Viral Infections of the Lower Respiratory System

Influenza (“Flu”)

  • Antigenic changes responsible for serious annual epidemics; infects approximately 20% of humans annually.
    • Three major virus types based on protein coat; type A causes most serious disease.
    • Influenza viruses do not cause “stomach flu.”
    • Signs and symptoms: Headache, muscle aches, fever, sore throat, fatigue; peaks in 6 to 12 hours; dry cough develops and worsens over a few days (incubation period approximately 2 days); acute symptoms last approximately 1 week; lingering cough, fatigue, weakness lasts additional days or weeks.
Influenza Virus
  • Causative agent: Influenza A in Orthomyxoviridae.
    • Enveloped virus with 8 segments of single-stranded RNA.
    • Glycoprotein spikes embedded in envelope: hemagglutinin antigen (HA) and neuraminidase antigen (NA).
      • HA attaches to receptors on host epithelial cells.
      • NA critical in release: destroys surface receptors that bind budding virions.
    • Subtypes based on HA and NA.
      • 1997 “avian flu” was H5N1; 2009 “swine flu” was H1N1.
Epidemiology of Influenza
  • Only small percentage of cases are fatal, but there are many cases, so overall number of deaths is high.

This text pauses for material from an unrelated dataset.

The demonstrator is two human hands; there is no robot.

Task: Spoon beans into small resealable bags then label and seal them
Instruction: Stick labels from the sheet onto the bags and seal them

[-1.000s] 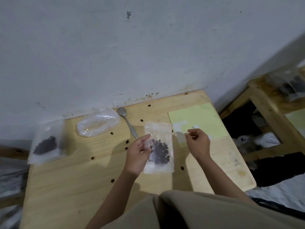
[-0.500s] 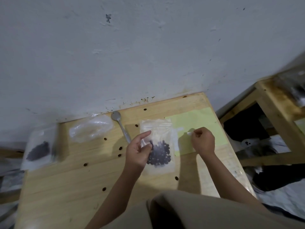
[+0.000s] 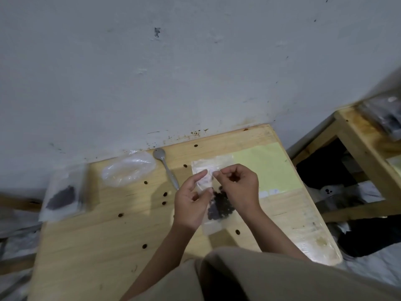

    • Most deaths due to secondary bacterial infections (e.g., pneumonia).
    • Epidemics occur annually; pandemics periodically.
    • Antigenic drift: Minor mutations in HA and NA genes; responsible for seasonal influenza; immunity developed from previous year less effective.
    • Antigenic shift: Uncommon; concurrent infection allows mixture of 8 RNA segments; causes pandemic influenza; human strain can gain novel HA and/or NA antigens to which humans have no immunity.